— Problem to solve —
Spot each line in the data below containing "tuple" and copy it.

BEGIN Records supplied

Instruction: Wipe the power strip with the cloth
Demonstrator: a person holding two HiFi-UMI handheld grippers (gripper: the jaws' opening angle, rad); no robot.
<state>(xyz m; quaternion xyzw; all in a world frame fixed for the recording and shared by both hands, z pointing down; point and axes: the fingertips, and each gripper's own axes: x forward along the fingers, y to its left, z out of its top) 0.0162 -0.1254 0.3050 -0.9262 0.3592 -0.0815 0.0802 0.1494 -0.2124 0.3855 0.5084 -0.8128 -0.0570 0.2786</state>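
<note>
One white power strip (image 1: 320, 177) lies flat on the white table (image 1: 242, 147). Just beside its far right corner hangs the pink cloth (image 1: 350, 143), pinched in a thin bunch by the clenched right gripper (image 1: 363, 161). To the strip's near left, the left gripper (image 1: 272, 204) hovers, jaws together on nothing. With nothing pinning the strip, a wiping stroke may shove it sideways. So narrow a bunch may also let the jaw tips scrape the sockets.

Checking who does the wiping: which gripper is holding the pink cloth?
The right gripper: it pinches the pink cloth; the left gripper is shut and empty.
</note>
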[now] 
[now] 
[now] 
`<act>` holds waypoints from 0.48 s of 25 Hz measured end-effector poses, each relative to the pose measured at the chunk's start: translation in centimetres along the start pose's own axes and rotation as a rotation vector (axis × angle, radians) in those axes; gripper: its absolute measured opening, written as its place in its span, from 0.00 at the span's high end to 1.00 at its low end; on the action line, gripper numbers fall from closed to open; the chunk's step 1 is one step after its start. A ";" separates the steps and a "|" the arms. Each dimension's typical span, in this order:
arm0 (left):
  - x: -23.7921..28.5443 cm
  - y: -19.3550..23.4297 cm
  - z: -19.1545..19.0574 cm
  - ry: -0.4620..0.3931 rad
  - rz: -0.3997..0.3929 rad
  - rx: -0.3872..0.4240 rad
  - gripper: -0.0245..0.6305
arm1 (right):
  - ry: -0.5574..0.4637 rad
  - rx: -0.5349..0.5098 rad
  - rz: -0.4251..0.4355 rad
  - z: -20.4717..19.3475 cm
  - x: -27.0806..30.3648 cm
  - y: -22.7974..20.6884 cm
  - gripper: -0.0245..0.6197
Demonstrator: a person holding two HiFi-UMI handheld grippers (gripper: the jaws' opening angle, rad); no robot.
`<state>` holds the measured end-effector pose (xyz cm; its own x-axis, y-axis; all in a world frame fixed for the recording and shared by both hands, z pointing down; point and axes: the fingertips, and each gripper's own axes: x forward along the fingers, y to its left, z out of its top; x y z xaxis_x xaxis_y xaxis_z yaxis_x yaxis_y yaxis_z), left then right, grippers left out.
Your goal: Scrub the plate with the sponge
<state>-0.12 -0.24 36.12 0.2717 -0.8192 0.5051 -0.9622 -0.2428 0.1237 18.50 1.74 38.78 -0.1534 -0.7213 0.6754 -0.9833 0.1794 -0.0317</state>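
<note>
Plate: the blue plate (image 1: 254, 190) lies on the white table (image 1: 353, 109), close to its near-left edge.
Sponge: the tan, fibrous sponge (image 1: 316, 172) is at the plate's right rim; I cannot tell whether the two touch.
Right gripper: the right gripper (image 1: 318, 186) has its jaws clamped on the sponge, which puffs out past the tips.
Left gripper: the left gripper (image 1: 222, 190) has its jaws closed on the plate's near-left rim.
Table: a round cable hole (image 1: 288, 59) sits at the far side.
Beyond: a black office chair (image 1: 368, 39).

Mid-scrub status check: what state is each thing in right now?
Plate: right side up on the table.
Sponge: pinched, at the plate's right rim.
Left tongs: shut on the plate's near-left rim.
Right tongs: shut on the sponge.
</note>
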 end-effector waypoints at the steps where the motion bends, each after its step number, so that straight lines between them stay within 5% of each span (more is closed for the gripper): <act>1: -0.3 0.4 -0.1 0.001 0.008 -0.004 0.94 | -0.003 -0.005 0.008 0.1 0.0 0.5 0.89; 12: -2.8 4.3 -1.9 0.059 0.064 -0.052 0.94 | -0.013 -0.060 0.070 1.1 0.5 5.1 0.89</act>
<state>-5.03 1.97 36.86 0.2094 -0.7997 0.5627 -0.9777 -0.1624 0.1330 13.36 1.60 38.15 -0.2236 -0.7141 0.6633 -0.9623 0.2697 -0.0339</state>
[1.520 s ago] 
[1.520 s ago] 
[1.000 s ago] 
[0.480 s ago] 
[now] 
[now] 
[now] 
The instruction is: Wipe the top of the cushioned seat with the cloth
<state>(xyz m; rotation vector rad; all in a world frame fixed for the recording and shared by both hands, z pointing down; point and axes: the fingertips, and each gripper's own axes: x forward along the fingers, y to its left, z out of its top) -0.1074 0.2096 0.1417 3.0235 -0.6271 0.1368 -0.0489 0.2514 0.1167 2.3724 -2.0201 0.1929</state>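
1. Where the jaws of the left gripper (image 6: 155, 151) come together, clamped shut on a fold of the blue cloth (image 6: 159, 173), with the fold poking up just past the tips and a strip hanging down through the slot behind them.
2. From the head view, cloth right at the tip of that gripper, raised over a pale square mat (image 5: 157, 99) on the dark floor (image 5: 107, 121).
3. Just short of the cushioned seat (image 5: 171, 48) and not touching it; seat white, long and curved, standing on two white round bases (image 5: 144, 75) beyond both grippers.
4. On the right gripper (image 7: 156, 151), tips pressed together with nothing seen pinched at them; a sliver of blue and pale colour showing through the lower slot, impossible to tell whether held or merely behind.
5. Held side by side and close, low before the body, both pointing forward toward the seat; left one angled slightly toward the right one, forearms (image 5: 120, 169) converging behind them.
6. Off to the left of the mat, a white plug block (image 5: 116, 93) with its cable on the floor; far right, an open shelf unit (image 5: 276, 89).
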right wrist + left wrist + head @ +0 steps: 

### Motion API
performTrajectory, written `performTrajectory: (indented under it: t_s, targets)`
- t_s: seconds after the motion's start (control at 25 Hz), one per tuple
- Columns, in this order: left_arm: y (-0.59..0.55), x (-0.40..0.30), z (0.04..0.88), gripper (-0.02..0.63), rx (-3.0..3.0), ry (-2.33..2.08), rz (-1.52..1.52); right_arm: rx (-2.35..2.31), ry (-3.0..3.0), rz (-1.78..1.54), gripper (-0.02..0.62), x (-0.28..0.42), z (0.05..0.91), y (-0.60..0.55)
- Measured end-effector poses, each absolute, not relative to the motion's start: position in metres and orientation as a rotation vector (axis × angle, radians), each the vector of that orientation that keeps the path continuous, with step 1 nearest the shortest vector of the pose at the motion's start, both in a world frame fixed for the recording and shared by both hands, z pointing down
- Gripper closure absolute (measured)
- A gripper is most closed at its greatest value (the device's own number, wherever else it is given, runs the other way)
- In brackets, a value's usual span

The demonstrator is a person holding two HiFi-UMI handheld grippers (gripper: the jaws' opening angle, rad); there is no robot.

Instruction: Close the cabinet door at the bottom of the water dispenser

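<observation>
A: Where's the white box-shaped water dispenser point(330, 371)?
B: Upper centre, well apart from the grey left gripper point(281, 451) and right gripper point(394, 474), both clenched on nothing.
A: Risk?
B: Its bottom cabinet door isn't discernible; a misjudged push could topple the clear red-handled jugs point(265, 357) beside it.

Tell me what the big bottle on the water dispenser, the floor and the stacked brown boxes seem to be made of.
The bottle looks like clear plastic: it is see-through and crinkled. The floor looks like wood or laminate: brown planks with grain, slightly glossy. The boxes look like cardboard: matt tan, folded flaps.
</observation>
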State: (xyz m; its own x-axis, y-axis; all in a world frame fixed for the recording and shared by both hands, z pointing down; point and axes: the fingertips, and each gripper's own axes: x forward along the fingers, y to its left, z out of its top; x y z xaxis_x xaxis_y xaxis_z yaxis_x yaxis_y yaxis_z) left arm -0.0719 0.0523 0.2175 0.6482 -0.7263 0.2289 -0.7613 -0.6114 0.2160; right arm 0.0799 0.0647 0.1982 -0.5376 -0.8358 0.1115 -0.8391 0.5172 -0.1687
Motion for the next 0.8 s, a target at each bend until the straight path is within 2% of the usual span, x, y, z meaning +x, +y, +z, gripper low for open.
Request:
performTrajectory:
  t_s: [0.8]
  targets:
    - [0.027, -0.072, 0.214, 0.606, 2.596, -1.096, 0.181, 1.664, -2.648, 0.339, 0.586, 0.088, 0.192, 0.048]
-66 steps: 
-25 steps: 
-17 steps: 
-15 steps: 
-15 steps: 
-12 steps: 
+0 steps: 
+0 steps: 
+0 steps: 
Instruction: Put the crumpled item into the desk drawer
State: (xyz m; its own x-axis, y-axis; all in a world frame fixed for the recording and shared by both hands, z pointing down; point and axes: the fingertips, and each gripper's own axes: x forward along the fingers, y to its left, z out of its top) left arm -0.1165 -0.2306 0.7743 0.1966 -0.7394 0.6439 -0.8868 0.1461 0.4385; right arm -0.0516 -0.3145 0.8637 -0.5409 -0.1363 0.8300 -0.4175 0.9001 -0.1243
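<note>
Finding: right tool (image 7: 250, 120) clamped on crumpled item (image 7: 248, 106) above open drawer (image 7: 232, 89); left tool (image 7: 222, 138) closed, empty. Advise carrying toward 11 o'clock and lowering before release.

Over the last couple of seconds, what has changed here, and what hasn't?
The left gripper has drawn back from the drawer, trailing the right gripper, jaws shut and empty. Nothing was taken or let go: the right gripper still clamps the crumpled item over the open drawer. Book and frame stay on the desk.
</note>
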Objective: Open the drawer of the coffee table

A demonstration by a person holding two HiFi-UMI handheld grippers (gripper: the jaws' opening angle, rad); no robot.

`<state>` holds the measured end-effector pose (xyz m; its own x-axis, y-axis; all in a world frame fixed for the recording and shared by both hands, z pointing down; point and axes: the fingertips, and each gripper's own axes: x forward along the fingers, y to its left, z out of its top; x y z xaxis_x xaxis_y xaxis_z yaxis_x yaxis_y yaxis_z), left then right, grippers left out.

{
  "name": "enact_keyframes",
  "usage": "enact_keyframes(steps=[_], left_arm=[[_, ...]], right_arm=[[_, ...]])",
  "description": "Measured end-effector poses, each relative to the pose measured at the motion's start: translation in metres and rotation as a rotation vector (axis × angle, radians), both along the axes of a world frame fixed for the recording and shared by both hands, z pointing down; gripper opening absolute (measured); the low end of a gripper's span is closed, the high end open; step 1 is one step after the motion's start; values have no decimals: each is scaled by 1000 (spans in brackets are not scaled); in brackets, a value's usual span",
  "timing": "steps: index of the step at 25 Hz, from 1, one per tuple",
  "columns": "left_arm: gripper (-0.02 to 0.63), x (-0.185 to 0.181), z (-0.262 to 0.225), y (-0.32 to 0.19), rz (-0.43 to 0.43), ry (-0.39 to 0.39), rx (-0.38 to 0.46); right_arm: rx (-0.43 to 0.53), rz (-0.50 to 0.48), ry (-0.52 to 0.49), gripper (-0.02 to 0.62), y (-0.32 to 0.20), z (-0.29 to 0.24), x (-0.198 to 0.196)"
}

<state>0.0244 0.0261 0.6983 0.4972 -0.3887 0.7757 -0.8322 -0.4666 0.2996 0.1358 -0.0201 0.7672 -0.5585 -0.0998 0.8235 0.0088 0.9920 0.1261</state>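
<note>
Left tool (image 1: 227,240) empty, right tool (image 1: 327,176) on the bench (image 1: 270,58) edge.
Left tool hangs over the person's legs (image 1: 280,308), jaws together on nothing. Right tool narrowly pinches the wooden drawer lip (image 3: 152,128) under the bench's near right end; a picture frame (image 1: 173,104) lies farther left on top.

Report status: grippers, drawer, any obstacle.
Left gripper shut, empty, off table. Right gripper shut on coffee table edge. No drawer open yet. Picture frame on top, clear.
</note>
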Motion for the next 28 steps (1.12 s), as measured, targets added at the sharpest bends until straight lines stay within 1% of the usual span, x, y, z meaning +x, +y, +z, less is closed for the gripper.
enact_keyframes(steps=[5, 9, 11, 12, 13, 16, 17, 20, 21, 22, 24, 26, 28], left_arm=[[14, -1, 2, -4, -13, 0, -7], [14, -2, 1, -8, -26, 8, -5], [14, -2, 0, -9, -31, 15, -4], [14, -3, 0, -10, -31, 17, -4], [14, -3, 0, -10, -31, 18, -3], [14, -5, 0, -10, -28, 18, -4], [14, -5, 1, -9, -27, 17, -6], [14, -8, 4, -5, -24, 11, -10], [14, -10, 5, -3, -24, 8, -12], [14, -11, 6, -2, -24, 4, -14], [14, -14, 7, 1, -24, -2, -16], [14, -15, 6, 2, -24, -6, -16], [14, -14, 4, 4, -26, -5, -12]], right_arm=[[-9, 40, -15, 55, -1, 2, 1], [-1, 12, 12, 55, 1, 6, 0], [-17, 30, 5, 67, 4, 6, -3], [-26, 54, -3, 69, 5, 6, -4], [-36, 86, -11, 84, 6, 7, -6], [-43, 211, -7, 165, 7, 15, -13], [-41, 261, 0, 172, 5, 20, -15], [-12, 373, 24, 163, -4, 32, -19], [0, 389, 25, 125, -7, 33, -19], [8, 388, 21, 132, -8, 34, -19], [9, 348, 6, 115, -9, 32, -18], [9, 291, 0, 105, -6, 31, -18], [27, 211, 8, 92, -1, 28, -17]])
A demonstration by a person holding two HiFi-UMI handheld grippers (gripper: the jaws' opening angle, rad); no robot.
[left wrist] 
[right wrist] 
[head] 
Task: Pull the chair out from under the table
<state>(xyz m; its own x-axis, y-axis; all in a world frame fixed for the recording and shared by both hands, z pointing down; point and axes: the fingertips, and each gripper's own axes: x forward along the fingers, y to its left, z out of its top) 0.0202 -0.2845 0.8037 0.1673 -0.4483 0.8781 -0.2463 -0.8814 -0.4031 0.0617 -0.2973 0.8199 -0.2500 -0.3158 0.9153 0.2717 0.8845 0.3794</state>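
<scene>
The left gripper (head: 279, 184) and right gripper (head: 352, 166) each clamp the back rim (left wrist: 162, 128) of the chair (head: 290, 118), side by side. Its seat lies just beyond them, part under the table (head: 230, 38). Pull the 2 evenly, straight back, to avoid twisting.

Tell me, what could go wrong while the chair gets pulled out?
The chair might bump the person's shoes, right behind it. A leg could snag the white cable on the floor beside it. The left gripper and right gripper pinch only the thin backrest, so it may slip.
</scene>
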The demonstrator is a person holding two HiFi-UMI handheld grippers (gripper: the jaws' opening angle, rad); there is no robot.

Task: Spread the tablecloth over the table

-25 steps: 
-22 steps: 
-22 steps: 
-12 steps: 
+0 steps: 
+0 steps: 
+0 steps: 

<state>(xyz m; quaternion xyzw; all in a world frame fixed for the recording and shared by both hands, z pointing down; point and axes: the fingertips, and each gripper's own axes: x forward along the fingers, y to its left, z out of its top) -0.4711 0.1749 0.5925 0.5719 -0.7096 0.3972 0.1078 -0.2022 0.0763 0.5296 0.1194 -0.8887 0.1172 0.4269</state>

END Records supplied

— Completed exercise —
- t_s: seconds after the motion's start (control at 25 Hz), one per tuple
  "timing": "steps: index of the step at 25 Hz, from 1, one per tuple",

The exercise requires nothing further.